Hear someone stirring upstairs, I think Jack but it’s hard to calculate. Outside’s shade lightens, the day approaches, right after rain, so so much renewed and ready to be tried. Having thoughts now, here, a minute ago just staring at he screen and not seeing it, totally removing myself in some lucid picturing. Hard to explain but I’m close to where I’ve always wanted to be, writing, storytelling.. for people, the clients, but yes myself as well. Can’t wait to see this vineyard today, this morning, around 9:30, and what it’ll look like, if there’s fog and what the soil will impress in terms of texture and overall character; the smell of the soil: rich, thick, damp, depth and conviction.
The morning turing into somewhat of a night in its feel then more morning with the outside light intensifying its naturalist bulb and the eyes to it harness. “Whoa,” I think, “something’s going to happen today.” And I hope so, that tremendous chapter I always hoped the elements would write for, or more ‘with’, me. Something I have to research, but I decide not to– sprinklers outside, a car, a plane overhead somewhere, and the day’s lit. Me here typing knowing I should have this in the novel, which really now has become that “toy truck” King mentioned in that book. But why, I think, “why not collect these entries, make it my novel, or memoir, and why do I have to be pinned to one of those bookstore tags, or cards, or isle signs?”

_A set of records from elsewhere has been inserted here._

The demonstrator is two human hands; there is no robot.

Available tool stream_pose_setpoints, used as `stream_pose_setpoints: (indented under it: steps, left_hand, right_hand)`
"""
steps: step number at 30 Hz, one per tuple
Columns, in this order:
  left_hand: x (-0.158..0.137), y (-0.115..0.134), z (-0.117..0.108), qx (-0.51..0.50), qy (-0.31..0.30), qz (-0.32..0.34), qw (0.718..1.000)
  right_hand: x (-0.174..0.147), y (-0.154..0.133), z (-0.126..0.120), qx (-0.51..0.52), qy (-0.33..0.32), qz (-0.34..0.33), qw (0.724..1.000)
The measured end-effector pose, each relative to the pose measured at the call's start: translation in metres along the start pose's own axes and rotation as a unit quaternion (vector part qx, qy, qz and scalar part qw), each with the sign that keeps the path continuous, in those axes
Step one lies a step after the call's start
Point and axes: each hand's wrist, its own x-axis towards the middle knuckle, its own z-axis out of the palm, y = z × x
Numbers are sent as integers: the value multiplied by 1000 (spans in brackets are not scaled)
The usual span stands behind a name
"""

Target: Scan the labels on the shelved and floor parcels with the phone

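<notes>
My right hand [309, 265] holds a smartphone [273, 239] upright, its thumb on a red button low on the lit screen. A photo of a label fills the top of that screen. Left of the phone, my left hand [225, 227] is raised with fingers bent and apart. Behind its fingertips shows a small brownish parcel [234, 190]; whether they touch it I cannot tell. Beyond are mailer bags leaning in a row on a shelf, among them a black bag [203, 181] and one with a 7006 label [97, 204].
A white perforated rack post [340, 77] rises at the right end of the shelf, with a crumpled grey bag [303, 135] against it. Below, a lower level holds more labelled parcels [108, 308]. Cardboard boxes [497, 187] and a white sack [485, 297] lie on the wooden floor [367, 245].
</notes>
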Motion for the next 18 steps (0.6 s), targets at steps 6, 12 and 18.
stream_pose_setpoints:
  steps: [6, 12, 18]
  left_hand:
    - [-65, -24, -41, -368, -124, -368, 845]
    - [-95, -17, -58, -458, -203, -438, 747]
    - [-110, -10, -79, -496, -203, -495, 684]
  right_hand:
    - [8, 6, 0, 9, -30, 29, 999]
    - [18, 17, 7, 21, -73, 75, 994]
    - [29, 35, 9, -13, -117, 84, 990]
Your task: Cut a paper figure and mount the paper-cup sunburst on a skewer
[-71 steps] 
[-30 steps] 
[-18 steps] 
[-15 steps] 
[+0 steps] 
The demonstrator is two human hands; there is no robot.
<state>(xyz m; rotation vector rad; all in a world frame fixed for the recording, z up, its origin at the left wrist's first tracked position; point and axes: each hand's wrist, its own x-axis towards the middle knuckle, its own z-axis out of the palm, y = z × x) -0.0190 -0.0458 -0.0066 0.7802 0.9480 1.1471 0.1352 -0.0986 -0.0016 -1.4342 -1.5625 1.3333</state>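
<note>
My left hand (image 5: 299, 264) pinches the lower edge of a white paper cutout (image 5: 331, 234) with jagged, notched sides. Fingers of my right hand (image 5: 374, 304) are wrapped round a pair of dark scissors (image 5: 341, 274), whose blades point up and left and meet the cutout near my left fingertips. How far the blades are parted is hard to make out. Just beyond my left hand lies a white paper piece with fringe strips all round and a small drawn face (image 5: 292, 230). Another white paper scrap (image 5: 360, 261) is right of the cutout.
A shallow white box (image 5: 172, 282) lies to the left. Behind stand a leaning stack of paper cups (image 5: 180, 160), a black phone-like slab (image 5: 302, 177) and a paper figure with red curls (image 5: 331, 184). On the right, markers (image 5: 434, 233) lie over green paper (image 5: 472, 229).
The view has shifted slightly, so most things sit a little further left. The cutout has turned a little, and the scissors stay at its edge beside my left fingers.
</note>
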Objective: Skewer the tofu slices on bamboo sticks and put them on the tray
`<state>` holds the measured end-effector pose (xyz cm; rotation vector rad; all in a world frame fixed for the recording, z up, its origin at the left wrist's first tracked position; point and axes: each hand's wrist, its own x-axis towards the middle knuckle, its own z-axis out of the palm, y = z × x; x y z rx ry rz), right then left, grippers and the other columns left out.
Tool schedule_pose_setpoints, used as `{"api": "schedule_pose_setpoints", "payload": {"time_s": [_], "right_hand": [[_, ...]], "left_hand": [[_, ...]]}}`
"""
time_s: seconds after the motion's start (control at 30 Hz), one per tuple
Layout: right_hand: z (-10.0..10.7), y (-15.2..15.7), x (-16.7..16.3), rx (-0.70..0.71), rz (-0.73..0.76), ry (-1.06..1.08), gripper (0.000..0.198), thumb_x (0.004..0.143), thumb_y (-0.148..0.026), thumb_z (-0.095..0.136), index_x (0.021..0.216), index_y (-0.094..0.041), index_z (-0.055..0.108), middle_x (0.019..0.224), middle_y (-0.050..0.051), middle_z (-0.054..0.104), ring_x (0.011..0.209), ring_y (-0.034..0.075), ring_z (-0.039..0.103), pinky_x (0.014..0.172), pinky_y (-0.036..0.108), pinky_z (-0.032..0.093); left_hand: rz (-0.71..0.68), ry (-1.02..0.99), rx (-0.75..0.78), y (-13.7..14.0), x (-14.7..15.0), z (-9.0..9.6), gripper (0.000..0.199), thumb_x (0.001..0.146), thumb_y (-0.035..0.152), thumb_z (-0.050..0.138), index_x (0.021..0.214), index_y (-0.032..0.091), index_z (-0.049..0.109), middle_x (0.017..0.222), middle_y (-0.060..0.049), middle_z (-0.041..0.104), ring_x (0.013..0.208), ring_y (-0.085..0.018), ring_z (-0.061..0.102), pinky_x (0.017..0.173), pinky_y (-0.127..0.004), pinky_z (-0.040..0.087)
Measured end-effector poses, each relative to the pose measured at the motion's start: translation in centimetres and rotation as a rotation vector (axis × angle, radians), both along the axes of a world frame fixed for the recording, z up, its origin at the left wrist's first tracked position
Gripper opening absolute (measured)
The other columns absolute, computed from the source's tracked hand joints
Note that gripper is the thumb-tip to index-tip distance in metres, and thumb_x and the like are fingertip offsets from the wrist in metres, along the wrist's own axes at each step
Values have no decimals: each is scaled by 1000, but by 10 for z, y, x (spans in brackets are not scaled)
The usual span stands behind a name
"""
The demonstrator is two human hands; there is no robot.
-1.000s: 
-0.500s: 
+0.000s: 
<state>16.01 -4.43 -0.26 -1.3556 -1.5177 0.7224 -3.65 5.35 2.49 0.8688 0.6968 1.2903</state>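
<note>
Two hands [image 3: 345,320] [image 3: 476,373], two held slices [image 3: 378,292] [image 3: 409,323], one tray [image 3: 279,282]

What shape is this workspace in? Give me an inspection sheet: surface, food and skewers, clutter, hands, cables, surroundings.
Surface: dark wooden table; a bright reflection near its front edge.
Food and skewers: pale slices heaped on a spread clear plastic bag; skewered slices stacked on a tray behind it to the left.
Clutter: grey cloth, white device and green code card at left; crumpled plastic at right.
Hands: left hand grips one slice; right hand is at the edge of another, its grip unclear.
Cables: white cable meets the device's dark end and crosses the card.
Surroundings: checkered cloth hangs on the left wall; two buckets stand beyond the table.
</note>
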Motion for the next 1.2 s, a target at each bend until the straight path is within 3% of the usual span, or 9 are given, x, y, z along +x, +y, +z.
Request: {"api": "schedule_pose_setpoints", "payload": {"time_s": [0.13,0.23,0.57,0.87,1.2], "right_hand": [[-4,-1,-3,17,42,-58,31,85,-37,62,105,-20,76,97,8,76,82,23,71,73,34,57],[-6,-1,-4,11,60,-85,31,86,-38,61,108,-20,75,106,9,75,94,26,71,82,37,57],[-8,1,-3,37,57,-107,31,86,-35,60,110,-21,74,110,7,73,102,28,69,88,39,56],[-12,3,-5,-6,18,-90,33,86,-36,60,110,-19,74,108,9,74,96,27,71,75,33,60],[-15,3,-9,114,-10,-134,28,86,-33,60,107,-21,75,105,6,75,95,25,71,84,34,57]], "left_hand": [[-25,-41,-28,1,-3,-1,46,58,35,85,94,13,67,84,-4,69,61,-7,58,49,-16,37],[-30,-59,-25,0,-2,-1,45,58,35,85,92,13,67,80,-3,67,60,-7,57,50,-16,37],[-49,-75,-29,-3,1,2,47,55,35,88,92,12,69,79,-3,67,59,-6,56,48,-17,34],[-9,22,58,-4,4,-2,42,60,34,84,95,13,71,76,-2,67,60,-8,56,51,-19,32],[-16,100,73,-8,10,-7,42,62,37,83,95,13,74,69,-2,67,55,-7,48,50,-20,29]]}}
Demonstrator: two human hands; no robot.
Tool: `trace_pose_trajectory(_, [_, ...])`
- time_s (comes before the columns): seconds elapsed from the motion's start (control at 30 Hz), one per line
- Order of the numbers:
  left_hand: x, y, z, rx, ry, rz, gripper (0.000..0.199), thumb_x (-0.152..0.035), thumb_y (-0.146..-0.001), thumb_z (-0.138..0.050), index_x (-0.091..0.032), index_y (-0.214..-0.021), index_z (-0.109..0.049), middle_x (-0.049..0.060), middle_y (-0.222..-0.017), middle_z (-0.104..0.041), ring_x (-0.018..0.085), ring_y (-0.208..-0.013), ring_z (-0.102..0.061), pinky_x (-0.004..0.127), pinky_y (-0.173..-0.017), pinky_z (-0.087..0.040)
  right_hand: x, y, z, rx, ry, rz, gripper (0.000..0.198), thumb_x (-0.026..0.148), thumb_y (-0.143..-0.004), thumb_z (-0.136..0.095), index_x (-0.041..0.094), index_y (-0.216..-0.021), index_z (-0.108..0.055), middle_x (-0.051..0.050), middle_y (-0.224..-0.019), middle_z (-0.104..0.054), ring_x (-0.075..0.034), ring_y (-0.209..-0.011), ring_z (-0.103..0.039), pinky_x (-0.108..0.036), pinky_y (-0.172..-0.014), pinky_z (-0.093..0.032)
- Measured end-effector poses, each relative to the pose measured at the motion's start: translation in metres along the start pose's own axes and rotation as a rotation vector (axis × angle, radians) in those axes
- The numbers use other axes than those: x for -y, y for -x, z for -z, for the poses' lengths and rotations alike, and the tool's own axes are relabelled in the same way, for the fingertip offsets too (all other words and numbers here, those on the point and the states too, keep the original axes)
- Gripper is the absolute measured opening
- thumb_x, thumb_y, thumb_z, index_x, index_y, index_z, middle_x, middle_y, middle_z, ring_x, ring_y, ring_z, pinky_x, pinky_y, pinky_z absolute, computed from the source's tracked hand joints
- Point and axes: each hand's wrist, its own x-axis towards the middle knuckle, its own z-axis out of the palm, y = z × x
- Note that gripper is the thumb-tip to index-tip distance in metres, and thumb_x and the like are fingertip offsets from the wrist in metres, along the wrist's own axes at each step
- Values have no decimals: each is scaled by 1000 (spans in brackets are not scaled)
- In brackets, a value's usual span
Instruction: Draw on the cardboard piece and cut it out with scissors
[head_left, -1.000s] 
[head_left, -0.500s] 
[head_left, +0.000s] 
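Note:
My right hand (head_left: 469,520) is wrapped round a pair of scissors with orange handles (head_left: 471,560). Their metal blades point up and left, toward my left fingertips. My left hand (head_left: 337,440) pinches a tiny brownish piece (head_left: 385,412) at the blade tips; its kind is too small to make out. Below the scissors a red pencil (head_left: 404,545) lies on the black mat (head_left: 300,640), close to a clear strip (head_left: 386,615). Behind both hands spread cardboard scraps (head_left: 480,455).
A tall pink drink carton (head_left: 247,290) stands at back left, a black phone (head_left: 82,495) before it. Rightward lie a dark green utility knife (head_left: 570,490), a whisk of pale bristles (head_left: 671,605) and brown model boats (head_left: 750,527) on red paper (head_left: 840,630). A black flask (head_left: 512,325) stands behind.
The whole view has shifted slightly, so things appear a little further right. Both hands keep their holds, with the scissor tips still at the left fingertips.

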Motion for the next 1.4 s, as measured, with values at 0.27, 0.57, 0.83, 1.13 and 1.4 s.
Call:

Still before 6, and just indented the above paragraphs. See what blogging has done to me? I need to connect with my ‘wild typewritten pages’ that I opened, or started last week. More traffic outside, more motion and characters doing something. Today’s a day, a day I won’t forget and one that won’t be by anything lessened. Still before 6 and here I am, writing, a writer doing not just what he does but who he is– more light to the room and more noise outside, some truck passing by or a streetsweeper or.. something. The noise frightened me a bit, as it sounded like a plan was about to crash or land on the houses behind us. I’m jumpy this early, and no coffee is you me believe, and exceptionally perceptive, and more driven to write my moment and this day especially from minute one to last. And there’s that sound again. Is the driver of the truck lost? Now a crow, then a bird with a higher octave’d call, the fridge humming, the crow again; 1, 2, 3 in its cawing pattern. And what does that say? Like my character, Mr. Massamen, I have to dive, immerse and submerge, into that 100 day 3/page project. See what I wrote and what my character felt and who I was in that stretch. Writers like me hate to do that cuz it’s going backward and we write in the moment. We write THE moment, the one we’re in. But that could be just the scope and practice I need sever. I don’t know. Maybe I haven’t matured or simply grown up much since those Lunardi’s days. I’d like to think I am, but that could be me just selling myself like I do prospects.
The coffee calls, and the day does as well. Have to get Jackie ready with racer pace this morning, shave before, luckily I retrieved the clothes I had dry-cleaned so clothes aren’t even a slight issue this A.M. Thankfully. As so many times that’s been a stresser. Silly I know. 6:01, time for a cup, time to start.. I can upload this all to blog, or novel, or memoir, or whatever the hell I want, later.